I was staggered that Alan was refusing to reveal relevant information about how the new board was chosen. Did he have any input into the choice of an ex-Fianna Fail senator, party donor and campaign manager, to the board?

Alan missed the point that not only is he paid €150,000 of public money for the Anglo gig (plus €100,000 as a ministerial pension), but his new colleagues will be pocketing close to €100,000 each in fees. Taxpayers are entitled to know the selection processes. Alan, supposedly appointed in the public interest, closed the door on such matters.

Gary Kennedy is part of the old bankers’ golden circle. Aidan Eames is part of the FF golden circle. Aidan doubles up as a politically appointed director of An Bord Gais.

Indeed Alan could have offered insights into political appointments at An Bord Gais. When he was Fine Gael’s Minister for Energy, it was under the aegis of his department that a certain James Corr was a politically appointed director of Bord Gais.

James, a one-time Fine Gael TD, is today the FG leader on Cork City Council.

Those were the days when Alan did FG’s bidding.

Today all is changed, changed utterly. Alan is receiving plaudits from strange quarters. I suppose it is not surprising when a man performs somersaults.

Some of us had great faith in Dukes. It is fading fast.

He still has his fans. At last Wednesday’s committee meeting, Fianna Fail’s Frank Fahey poured praise on former political opponent Dukes. On Thursday in the Seanad, Fianna Fail diehard Donie Cassidy, laid it on with a trowel: “. . . the advice given by the new chairman of Anglo Irish Bank, whom we all know and trust, and who has made an immense contribution to public life in Ireland, is that we start a small business bank, as Senator Feargal Quinn rightly suggested , the equivalent of ICC Bank. That would be a profitable bank.”

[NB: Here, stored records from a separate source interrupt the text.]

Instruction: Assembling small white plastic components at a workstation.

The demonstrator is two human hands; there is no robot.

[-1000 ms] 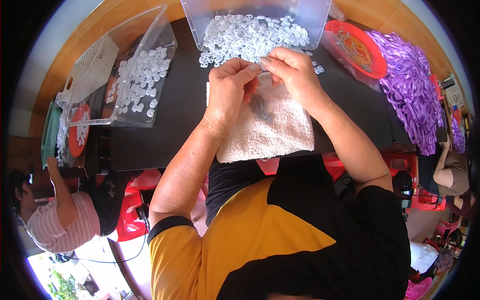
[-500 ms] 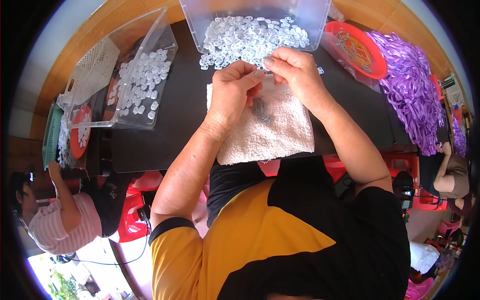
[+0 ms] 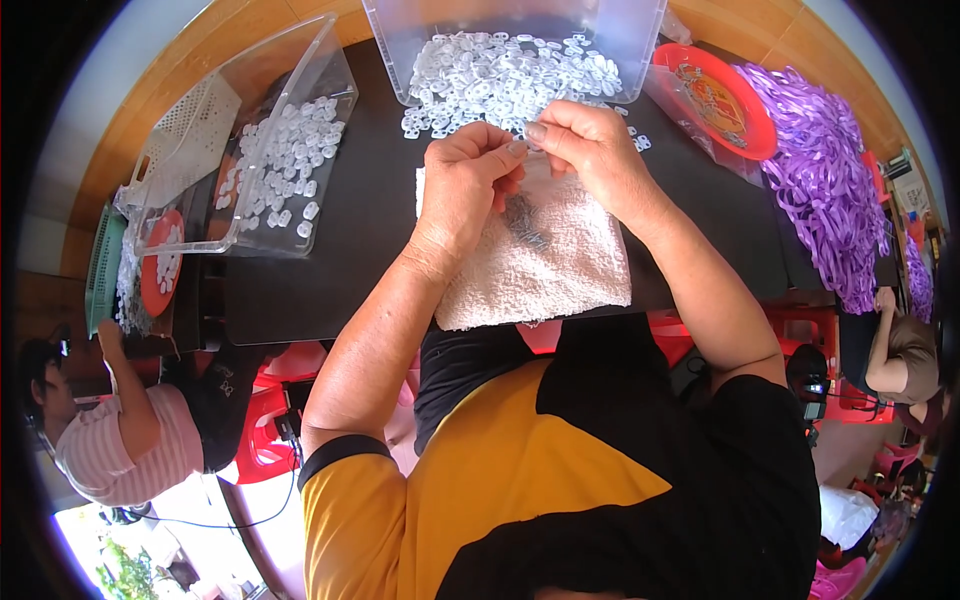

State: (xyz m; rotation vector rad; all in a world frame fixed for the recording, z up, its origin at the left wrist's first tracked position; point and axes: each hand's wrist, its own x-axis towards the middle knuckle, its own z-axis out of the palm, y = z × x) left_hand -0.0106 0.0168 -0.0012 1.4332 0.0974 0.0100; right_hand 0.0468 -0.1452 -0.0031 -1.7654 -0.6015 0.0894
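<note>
Above a folded cream towel, my left hand and my right hand meet fingertip to fingertip. Thumb and forefinger of each hand are pinched together; whatever small thing sits between them is too tiny and covered to make out. Just below the fingers, a small heap of thin grey metal pieces lies on the towel. Beyond my hands, many small white plastic pieces with holes spill out of a clear plastic bin lying with its mouth toward me.
To the left stands a clear box with white plastic parts inside. A red bowl of small metal pieces and a pile of purple straps are on the right. A person in stripes sits at left, another person at far right.
My right hand's fingers have shifted very slightly at the pinch, uncovering a few more white pieces behind it. My left hand stays nearly still.
</note>
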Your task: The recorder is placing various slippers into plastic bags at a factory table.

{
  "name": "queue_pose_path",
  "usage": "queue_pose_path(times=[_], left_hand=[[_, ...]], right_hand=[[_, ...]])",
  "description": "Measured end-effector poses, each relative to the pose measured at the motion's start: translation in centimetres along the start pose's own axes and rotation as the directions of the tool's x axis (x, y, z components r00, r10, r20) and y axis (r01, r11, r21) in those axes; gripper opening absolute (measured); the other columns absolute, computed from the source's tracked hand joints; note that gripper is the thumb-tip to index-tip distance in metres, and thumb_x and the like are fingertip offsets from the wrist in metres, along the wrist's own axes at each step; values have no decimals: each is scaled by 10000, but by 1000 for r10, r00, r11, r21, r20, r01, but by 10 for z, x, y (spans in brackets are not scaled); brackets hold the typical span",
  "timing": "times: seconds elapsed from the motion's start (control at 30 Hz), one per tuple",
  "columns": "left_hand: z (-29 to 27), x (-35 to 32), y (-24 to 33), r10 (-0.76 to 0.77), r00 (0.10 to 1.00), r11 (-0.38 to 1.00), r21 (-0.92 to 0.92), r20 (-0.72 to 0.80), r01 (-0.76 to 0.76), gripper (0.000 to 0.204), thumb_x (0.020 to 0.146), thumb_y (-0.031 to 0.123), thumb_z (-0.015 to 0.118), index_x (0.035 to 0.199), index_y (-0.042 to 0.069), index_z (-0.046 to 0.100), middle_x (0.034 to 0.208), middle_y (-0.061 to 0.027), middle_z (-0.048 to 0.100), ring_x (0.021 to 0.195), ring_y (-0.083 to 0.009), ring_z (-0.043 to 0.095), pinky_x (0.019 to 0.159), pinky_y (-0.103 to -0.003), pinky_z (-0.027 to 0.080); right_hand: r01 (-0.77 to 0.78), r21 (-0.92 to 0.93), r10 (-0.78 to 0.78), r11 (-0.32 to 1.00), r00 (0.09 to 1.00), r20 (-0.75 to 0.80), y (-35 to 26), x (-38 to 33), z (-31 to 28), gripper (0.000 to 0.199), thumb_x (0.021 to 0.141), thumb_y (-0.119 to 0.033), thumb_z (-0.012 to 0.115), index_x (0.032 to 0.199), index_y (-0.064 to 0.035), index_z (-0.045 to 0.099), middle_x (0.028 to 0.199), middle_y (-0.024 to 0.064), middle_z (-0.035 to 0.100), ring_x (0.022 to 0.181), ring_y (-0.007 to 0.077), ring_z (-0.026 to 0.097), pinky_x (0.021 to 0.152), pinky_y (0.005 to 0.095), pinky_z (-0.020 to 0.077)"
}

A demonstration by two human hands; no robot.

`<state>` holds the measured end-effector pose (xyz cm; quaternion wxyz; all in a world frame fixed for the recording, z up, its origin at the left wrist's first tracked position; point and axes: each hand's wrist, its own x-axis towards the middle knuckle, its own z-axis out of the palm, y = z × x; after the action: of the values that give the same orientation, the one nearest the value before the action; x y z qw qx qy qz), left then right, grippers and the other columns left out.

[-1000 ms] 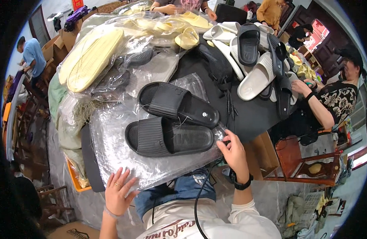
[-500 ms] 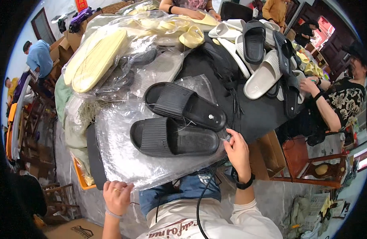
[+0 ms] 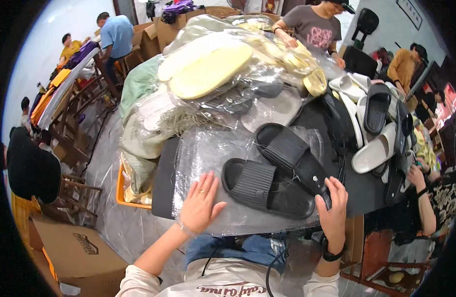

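Note:
Two black ribbed slide slippers lie side by side on a clear plastic bag [image 3: 200, 153] on the dark tabletop. The nearer slipper [image 3: 250, 183] and the farther slipper [image 3: 287, 146] have their toes to the left and heels to the right; a thin tie shows between them. My left hand [image 3: 200, 204] rests flat on the bag, fingers stretched out, just left of the nearer slipper's toe. At the heel end, my right hand [image 3: 335, 208] has its thumb and fingers curled around the farther slipper's heel. Whether it also pinches the plastic is hidden.
Bagged pale yellow slippers [image 3: 210, 69] pile up behind the pair. White and black slippers [image 3: 379, 114] heap at the right, beside a co-worker's hand [image 3: 415, 175]. Another person [image 3: 314, 27] works across the table. An orange crate [image 3: 123, 190] and cardboard box [image 3: 79, 247] stand left.
My left hand has moved from the bag's near corner onto its surface, and now lies flat. My right hand has shifted onto the slipper's heel. The view has swung left.

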<state>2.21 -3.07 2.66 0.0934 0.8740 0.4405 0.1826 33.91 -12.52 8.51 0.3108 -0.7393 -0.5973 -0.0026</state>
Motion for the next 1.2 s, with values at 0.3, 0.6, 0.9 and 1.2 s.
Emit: queue_pose_path(times=[0.3, 0.6, 0.9, 1.2], left_hand=[[25, -5, -12, -37, 998, 997, 76, 60, 33, 667, 919, 463, 420, 1410, 30, 291, 1475, -181, 254, 1364, -327, 241, 1092, -468, 219], [33, -11, -11, -45, 999, 996, 73, -6, 46, 650, 954, 470, 336, 1422, 25, 263, 1496, -155, 223, 1393, -285, 186, 1106, -441, 178], [65, -10, -28, 104, 791, 547, -629, -604, -552, 589, 916, 280, 388, 1447, 89, 223, 1532, -93, 146, 1422, -219, 96, 1141, -381, 111], [34, -9, -11, -32, 999, 999, 40, 32, 31, 671, 905, 444, 431, 1420, 41, 281, 1509, -146, 197, 1401, -269, 172, 1112, -410, 179]], right_hand=[[255, 61, -262, 965, 920, 291, 18, 53, 79, 763, 602, -370, 789, 1135, 88, 493, 1248, 286, 420, 1140, 454, 402, 988, 470, 327], [177, 370, -297, 912, 907, 299, -20, 76, 75, 478, 706, 2, 600, 1166, 85, 500, 1173, 266, 519, 1120, 405, 476, 990, 398, 340], [333, 467, -536, 819, 733, 418, -79, 41, 106, 395, 694, -127, 666, 1043, 43, 588, 1035, 250, 579, 982, 401, 559, 836, 402, 451], [285, 196, -340, 938, 859, 383, -7, 53, 91, 349, 687, -89, 629, 994, 61, 557, 950, 270, 544, 915, 447, 525, 807, 453, 431]])
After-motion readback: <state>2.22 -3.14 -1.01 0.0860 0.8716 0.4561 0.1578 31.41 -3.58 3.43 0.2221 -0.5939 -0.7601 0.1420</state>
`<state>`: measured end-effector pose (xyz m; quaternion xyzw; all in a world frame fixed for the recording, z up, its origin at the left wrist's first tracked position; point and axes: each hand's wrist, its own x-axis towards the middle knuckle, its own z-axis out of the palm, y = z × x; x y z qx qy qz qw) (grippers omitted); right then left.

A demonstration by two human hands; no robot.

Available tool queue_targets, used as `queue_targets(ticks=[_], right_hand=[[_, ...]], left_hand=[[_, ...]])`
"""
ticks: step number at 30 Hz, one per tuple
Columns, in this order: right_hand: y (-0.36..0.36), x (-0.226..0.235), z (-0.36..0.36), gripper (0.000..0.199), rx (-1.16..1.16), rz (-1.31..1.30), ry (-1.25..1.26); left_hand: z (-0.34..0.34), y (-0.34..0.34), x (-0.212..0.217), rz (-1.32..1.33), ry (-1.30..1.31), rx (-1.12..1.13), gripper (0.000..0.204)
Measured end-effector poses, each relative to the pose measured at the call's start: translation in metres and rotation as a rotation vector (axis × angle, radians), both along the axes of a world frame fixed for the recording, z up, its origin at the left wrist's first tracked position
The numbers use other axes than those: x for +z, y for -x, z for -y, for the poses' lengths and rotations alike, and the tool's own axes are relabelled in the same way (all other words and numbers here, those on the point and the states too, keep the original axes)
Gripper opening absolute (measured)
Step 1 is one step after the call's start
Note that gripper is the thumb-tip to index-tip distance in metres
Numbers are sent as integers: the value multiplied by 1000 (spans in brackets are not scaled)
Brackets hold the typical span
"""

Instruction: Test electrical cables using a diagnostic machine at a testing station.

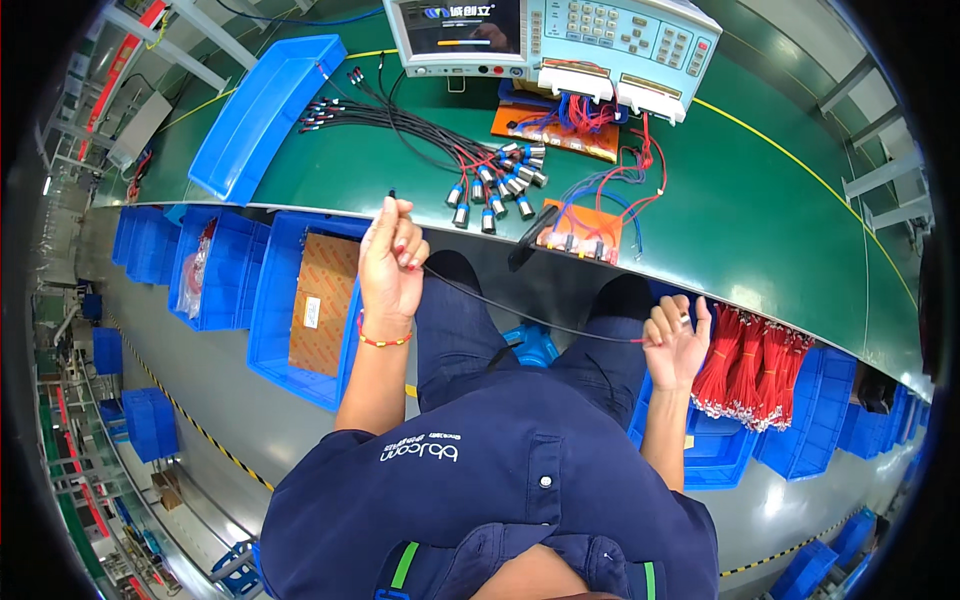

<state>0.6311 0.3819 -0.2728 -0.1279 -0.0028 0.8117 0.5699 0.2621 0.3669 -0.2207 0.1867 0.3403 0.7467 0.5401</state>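
A thin black cable (530, 319) stretches across my lap between my two hands. My left hand (392, 270), at the table's front edge, is closed on one part of it; a small dark tip shows just above the fingertips. At the right, my right hand (677, 345) has its fingers curled around the cable's other end, where a short red stretch shows. Ahead on the table lies a bundle of black cables (400, 118) with silver cylindrical connectors (488, 215) pointing toward me.
A light-blue test instrument (625, 45) with a lit screen stands at the back. Two orange boards (580, 235) with wired sockets sit before it. An empty blue tray (262, 120) lies at the left. Blue bins (270, 345) and red wire bundles (750, 365) hang below the green table (760, 220).
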Motion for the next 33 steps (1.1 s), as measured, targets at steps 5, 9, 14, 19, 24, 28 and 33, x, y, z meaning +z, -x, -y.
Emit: queue_targets(ticks=[5,9,14,19,24,28,33], right_hand=[[21,-12,8,12,109,54,2],[41,-28,6,13,163,71,-3],[57,-40,10,7,107,123,-48],[51,-40,31,8,13,223,-110],[40,-40,42,9,-60,286,-24],[45,-48,38,11,-104,387,-82],[59,-47,16,10,45,389,-179]], left_hand=[[48,0,-10,-26,53,147,26],[76,-8,-19,-22,114,209,27],[73,-37,-31,18,191,62,25],[52,-83,-44,36,196,-234,23],[28,-115,-45,16,218,-415,22],[18,-122,-45,-68,235,-447,22],[19,-108,-48,-150,259,-298,24]])
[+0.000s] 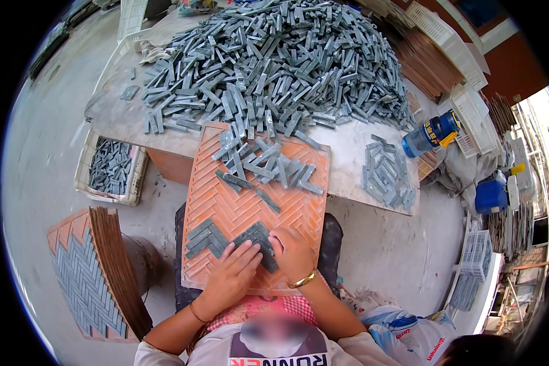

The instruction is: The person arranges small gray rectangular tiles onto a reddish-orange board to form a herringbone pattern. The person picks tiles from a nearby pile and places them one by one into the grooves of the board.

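An orange herringbone-patterned tray [201, 183] lies across my lap, its far end against the table. Dark grey stone strips fill some of its slots near me: a zigzag patch [206, 238] at the left and another patch [255, 235] under my hands. My left hand [233, 268] rests with fingers stretched out on the strips of the second patch. Just right of it, my right hand [291, 253] is closed, with curled fingers against that patch's right edge; what it pinches is hidden. Loose strips [265, 161] lie heaped on the tray's far part, with several single ones closer.
A big pile of stone strips [274, 67] covers the table [354, 137]. A blue bottle [430, 134] and a smaller group of strips [389, 171] are at its right. Left stand a white crate [85, 174] of strips and a stack of trays [113, 268], the top one filled.
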Demonstrator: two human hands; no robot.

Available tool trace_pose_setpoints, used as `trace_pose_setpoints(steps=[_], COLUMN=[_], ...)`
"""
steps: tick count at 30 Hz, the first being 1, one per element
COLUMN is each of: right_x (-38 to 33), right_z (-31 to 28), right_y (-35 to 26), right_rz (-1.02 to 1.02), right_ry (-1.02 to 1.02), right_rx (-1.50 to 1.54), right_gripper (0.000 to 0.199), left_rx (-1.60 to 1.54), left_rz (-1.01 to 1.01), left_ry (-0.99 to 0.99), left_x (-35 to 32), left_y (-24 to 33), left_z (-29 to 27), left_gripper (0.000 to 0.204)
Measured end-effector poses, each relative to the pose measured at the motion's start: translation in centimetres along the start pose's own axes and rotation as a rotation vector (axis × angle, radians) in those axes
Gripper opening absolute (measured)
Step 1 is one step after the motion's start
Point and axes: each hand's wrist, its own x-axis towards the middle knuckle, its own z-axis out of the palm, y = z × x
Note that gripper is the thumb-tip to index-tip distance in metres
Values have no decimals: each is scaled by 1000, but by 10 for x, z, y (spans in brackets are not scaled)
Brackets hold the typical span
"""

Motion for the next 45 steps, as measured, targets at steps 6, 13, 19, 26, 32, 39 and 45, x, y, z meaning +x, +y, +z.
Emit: trace_pose_setpoints(steps=[6,13,19,26,32,39,45], right_x=[18,64,50,15,13,28,31], right_z=[-16,-6,-9,-54,-67,-66,-58], right_y=[19,19,28,45,50,57,55], right_rz=[-45,-172,-49,-97,-281,-370,-381], right_ry=[-293,16,-78,-195,-341,-385,-323], right_rx=[40,-27,-25,93,42,6,63], right_gripper=[13,22,25,23,22,21,14], left_rx=[62,217,265,199,212,205,227], left_rz=[12,-25,-10,-44,-12,5,-2], left_ry=[-24,-189,-186,-163,-231,-260,-290], left_x=[13,27,23,27,18,13,11], left_y=[-3,-5,-7,-9,-1,5,9], left_z=[7,19,23,15,22,23,26], left_gripper=[46,68,70,72,72,70,68])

Today Alan is fighting like a tiger to keep Anglo alive, attempting to put it on life support as a lender to businesses. Far from winding it down, Alan is adamant that Anglo has a future. His enthusiasm for its expansion is difficult to reconcile with his assertion to Carswell that a State-owned bank “will end up with every lame duck”.

After the meeting I hovered around to talk to my old friend the Anglo chairman as I felt that the spat had revealed an indifference to the rights of the public to information.

Alan was busy addressing Fianna Fail’s Lemass group , a think-tank for Fianna Fail backbenchers (if that is not an oxymoron).

I wonder did Alan Dukes, the State’s banker in 2010, give the Fianna Fail troops his beliefs from less than five years ago? Perhaps he started with the familiar words: “I was completely against it. The last thing you need is a State-owned bank because it will end up with every lame-duck, politically attractive proposition being brought to it for finance.

“The more the State owns of it, the less it will be possible to refuse. That’s a complete horror story in my book.”